= Tribunus (physician) =

Tribunus or Tribounos (Τριβοῦνος) was a highly esteemed physician of the Roman Empire during the reign of Justinian. A native of Palestine, he was renowned for his medical skill, extensive learning, and deep piety. He was described as "a man of great learning and inferior to none in medical skill, and was furthermore a temperate and God-fearing man of the highest worth" (ὁ δὲ Τριβοῦνος οὗτος λόγιος μὲν ἦν καὶ τὰ ἐς τέχνην τὴν ἰατρικὴν οὐδενὸς ἥσσων, ἄλλως δὲ σώφρων τε καὶ θεοφιλὴς καὶ τῆς ἐπιεικείας ἐς ἄκρον ἥκων).

The Sassanian king Chosroes I, who was by nature of a sickly constitution, often gathered physicians from many lands, among whom was Tribunus.
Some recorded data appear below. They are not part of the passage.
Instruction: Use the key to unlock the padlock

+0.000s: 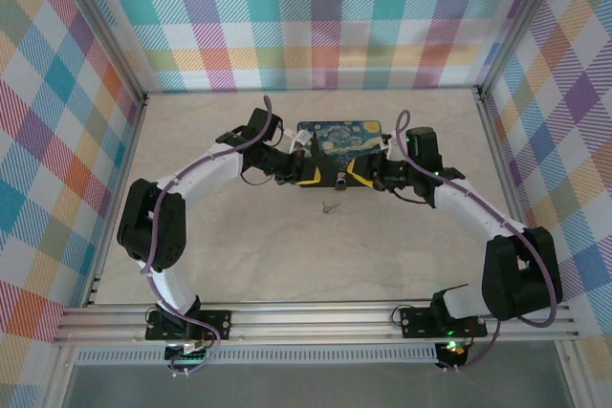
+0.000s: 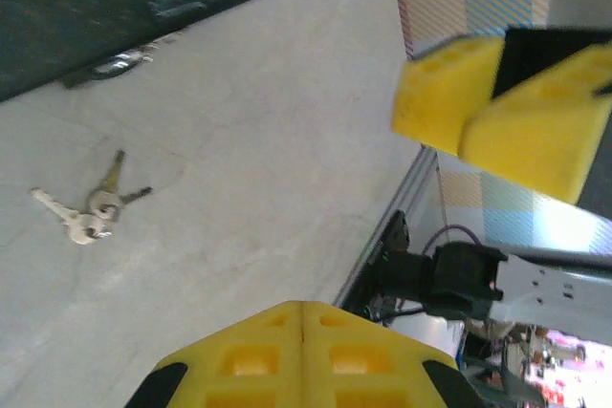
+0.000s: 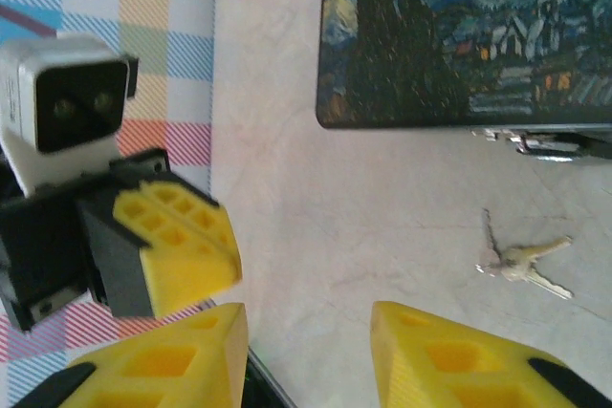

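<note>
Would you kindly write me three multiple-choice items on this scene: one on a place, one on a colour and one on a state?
1. Where do the keys lie relative to the mat? A on it; B on the bare table, on its near side; C in the left jaws.
2. What colour are the jaws' pads? A yellow; B red; C blue.
3. How do the right jaws stand? A shut on the keys; B shut, empty; C open, empty.
Answers: 1 B, they lie on the table apart from the mat; 2 A, yellow in both wrist views; 3 C, a gap with nothing in it.
</note>
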Available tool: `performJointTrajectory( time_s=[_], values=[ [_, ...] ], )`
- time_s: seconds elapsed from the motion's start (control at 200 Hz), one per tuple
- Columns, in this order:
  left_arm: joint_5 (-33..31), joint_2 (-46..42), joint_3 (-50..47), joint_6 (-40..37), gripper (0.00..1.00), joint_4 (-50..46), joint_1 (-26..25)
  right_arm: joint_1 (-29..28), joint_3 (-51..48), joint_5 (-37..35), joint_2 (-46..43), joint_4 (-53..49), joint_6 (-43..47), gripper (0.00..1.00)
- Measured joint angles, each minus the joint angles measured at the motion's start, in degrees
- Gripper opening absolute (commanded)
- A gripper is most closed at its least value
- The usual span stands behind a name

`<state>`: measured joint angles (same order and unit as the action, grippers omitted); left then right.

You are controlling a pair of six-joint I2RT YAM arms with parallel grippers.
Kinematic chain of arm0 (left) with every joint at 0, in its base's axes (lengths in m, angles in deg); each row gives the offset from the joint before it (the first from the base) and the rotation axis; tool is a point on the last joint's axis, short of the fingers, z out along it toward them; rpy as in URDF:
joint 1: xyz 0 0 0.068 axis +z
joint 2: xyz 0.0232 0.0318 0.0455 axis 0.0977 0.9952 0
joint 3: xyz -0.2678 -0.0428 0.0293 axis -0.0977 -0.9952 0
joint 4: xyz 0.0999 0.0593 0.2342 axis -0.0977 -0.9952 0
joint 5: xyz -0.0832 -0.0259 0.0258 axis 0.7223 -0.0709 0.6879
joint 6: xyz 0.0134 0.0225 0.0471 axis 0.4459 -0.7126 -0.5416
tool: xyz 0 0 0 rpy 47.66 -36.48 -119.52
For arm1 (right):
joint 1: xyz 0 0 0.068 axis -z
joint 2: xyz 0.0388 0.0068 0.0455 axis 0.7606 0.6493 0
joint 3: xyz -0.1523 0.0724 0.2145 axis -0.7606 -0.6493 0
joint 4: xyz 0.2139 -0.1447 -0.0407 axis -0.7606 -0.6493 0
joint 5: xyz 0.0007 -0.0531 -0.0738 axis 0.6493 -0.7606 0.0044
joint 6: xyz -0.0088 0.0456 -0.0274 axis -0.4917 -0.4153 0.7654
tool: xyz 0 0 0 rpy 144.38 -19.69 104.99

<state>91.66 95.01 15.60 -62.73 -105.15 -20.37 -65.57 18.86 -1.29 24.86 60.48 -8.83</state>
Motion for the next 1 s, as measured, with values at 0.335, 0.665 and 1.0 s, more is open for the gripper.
performJointTrajectory(
  time_s=[0.335,0.665,1.0],
  values=[
    [-13.22,-5.44,-9.22,4.50,0.25,2.21,7.76,-12.92,1.49,-11.80,8.83,-8.81,5.29,0.42],
    [-18.82,-11.37,-7.91,4.50,0.25,1.92,7.65,-18.73,8.39,-21.92,19.43,-10.60,-1.11,0.51],
    [-19.63,-13.40,-7.93,4.02,0.25,-0.76,7.65,-19.41,11.80,-26.36,23.63,-13.29,-5.73,0.43]
  ],
)
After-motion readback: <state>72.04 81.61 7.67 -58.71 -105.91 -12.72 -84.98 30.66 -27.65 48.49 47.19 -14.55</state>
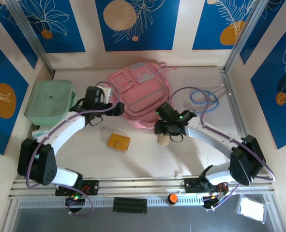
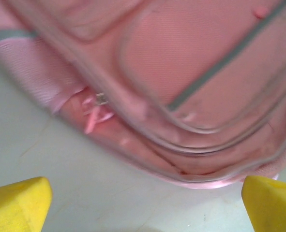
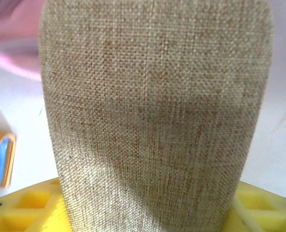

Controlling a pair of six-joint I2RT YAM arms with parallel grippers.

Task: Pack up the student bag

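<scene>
Count from the top camera: two arms, two tools, one student bag [image 1: 140, 92], and it's the biggest thing on the desk [image 1: 147, 162], lying flat at upper centre of the frame. One mint green case [image 1: 51, 100] sits at far left, well apart from the bag. One small orange item [image 1: 119, 141] lies below the bag toward centre left, and one loop of blue cable [image 1: 204, 96] lies at upper right.

The left tool [image 1: 117, 109] is at the bag's left edge, and whether it touches is hard to call from up here. Its wrist camera settles the grip: two yellow fingertips [image 2: 18, 203] sit at the bottom corners of the frame, spread wide with bare desk between them, gripping nothing. That close-up also brings out the bag's grey piping and a small metal zip pull [image 2: 100, 99], though the fabric is blurred and the bag runs off the frame on three sides.

The right tool [image 1: 164, 131] is just below the bag's lower right edge, with one beige woven item [image 1: 163, 140] poking out beneath it. Up close, that weave [image 3: 152, 121] takes up most of the frame, standing between the yellow fingers [image 3: 26, 210], which are closed against its sides. Its top is cut off, so what it is I can't tell. The orange item [image 3: 0, 157] peeks in at the left edge, with a pink blur of bag [image 3: 7, 24] at upper left.
</scene>
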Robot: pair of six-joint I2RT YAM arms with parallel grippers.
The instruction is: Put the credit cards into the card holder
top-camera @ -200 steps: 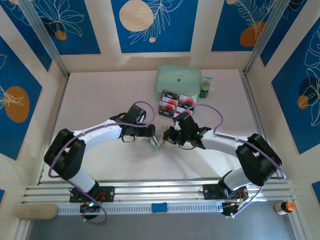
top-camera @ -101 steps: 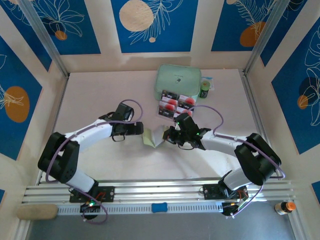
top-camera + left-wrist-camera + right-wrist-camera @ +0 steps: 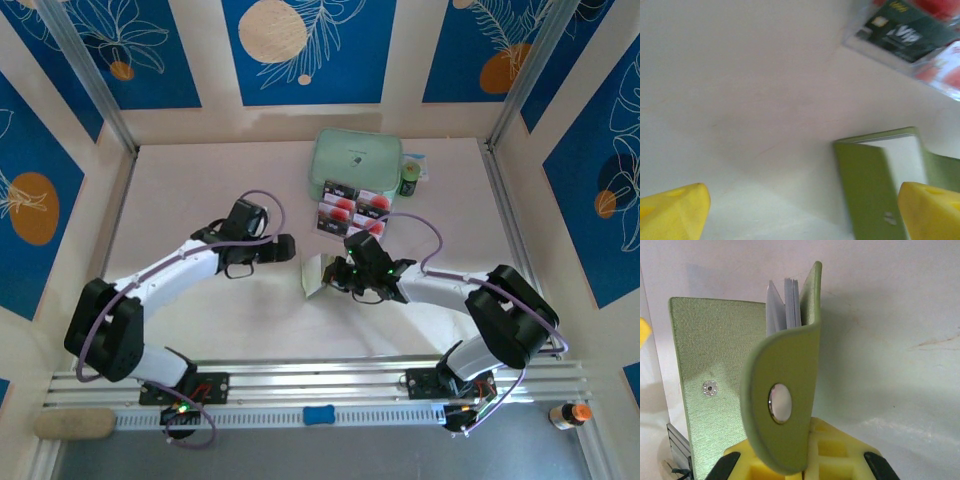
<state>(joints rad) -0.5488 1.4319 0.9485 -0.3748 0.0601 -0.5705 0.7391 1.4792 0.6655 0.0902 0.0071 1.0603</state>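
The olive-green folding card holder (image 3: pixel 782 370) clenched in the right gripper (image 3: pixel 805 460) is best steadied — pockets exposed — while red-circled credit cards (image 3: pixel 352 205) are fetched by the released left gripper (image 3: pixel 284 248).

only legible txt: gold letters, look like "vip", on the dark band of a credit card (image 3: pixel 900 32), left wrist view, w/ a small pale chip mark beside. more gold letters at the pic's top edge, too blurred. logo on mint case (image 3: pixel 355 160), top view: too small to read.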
On one notable occasion, Tribunus cured Chosroes of a severe disease. When Tribunus later departed from Persia, the king gave him many notable and magnificent gifts for his service.
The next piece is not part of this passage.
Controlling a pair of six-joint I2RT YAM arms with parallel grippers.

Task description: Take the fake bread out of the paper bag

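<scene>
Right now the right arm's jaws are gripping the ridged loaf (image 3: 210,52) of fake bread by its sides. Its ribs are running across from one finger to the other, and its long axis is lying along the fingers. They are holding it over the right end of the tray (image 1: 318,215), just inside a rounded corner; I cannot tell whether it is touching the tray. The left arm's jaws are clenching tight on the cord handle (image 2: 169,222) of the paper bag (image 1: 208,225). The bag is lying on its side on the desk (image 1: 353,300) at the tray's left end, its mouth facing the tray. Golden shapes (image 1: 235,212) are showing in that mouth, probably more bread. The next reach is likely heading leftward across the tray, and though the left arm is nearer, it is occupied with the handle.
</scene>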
Later, in 545 AD, during negotiations for a peace treaty with Emperor Justinian, Chosroes requested both financial compensation and that Tribunus be sent to reside with him for one year. Justinian agreed, sending Tribunus along with a sum of twenty centenaria (κεντηνάρια; κεντηνάριον was a Byzantine unit of weight, roughly equivalent to 32 kilograms; Procopius does not specify whether the sum was in gold, silver, or other valuable commodities), and thus a treaty was concluded between the Romans and the Persians.

While in Persia, Tribunus established a hospital.
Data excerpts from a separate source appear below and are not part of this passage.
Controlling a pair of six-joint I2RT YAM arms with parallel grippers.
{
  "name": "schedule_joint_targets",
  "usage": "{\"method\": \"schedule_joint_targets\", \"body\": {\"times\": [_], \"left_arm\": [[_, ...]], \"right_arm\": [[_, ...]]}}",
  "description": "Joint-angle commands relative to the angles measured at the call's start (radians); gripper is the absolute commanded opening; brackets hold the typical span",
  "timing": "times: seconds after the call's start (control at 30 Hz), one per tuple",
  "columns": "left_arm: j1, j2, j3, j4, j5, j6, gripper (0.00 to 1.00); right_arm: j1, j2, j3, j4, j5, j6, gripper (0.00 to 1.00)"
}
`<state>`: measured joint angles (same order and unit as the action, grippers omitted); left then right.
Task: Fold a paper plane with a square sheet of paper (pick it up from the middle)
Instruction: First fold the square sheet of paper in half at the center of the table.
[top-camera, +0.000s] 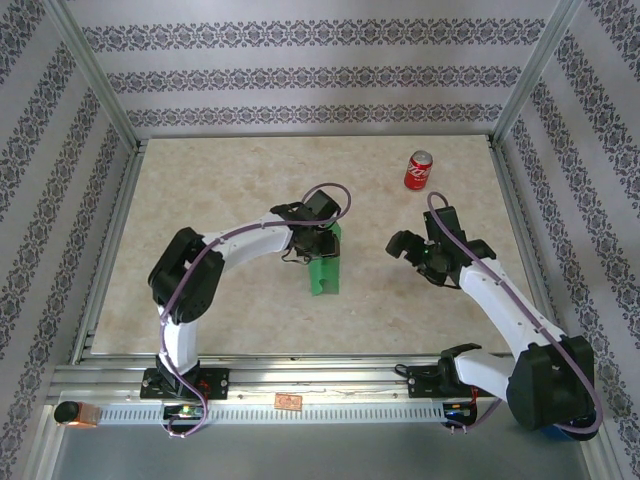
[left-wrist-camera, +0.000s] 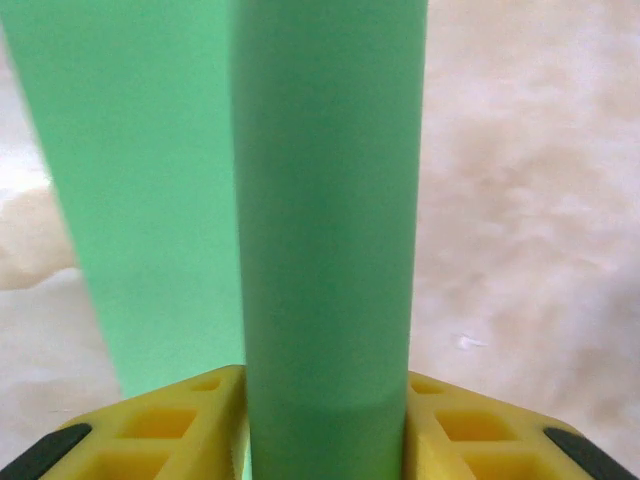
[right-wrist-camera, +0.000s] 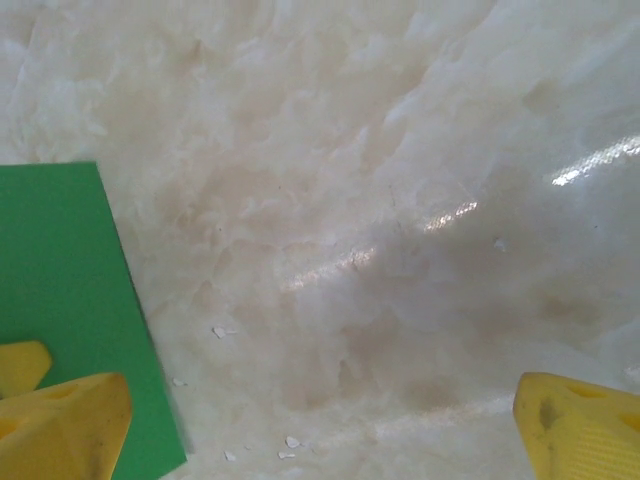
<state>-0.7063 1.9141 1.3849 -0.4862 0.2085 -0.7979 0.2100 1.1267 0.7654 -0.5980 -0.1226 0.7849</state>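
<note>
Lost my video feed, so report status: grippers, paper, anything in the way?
Left gripper shut on square sheet of paper, pinched into a fold. Right gripper open, beside it. Red soda can far back, not in the way.

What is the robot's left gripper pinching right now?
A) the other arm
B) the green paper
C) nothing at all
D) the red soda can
B: the left gripper has its yellow fingers pressed against both sides of the green paper, which bulges up between them in the left wrist view.
</note>
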Motion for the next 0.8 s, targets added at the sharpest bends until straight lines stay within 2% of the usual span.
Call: {"method": "schedule_joint_targets", "body": {"times": [0.0,0.1,0.2,0.23,0.37,0.6,0.77], "left_arm": [[0.008,-0.044,-0.059,0.233,0.164,-0.035,0.4],[0.016,-0.056,-0.117,0.387,0.271,-0.1,0.4],[0.02,-0.062,-0.184,0.528,0.328,-0.166,0.4],[0.022,-0.065,-0.197,0.537,0.332,-0.174,0.4],[0.036,-0.081,-0.266,0.568,0.322,-0.186,0.4],[0.074,-0.081,-0.37,0.628,0.321,-0.227,0.41],[0.086,-0.081,-0.359,0.492,0.287,-0.151,0.44]], "right_arm": [[-0.017,-0.038,-0.019,0.046,-0.006,0.019,0.98],[-0.038,-0.084,-0.052,0.128,-0.083,0.008,0.98],[-0.065,-0.163,-0.137,0.28,-0.163,0.051,0.98],[-0.071,-0.194,-0.173,0.35,-0.198,0.065,0.98],[-0.076,-0.223,-0.211,0.443,-0.273,0.071,0.98],[-0.07,-0.074,-0.149,0.449,-0.451,0.046,0.98],[-0.005,0.002,-0.105,0.444,-0.447,0.003,0.98]]}}
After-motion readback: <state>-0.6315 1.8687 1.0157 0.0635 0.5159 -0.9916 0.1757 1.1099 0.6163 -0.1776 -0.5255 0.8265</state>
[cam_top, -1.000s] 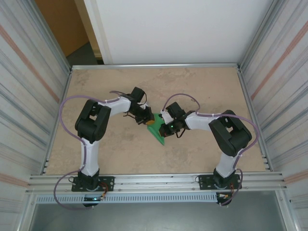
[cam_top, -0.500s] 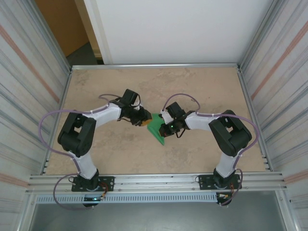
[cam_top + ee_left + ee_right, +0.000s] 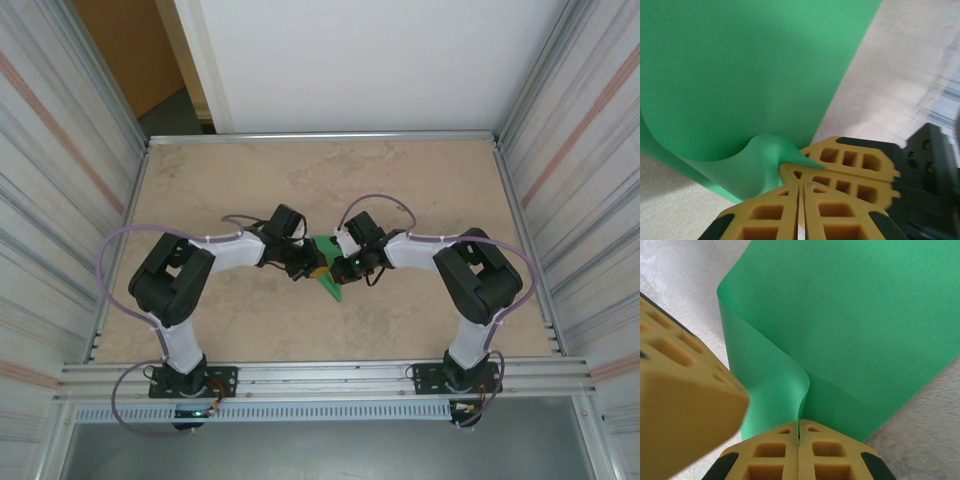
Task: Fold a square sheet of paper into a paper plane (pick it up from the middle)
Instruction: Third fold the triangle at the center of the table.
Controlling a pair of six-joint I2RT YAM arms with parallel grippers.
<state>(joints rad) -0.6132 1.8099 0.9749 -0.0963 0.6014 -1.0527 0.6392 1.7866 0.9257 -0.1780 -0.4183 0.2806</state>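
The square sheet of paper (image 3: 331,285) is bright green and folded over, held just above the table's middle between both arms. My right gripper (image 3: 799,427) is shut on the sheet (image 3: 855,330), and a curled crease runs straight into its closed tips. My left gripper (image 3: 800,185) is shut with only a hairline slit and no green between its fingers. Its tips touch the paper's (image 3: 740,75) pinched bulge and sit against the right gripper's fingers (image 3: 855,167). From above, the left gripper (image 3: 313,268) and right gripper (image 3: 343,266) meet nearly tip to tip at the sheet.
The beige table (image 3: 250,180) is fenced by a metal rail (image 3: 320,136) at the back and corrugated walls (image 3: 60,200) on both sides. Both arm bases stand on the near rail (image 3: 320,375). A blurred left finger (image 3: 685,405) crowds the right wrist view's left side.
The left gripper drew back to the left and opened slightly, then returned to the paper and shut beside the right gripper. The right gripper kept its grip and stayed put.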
At the end of this period, Chosroes invited Tribunus to ask for whatever reward he wished before he returned home. Tribunus asked for nothing except the release of Roman captives. Chosroes granted his request, freeing three thousand captives, as well as all those whom Tribunus named individually as notable men. Through this act, Tribunus won great renown among all people.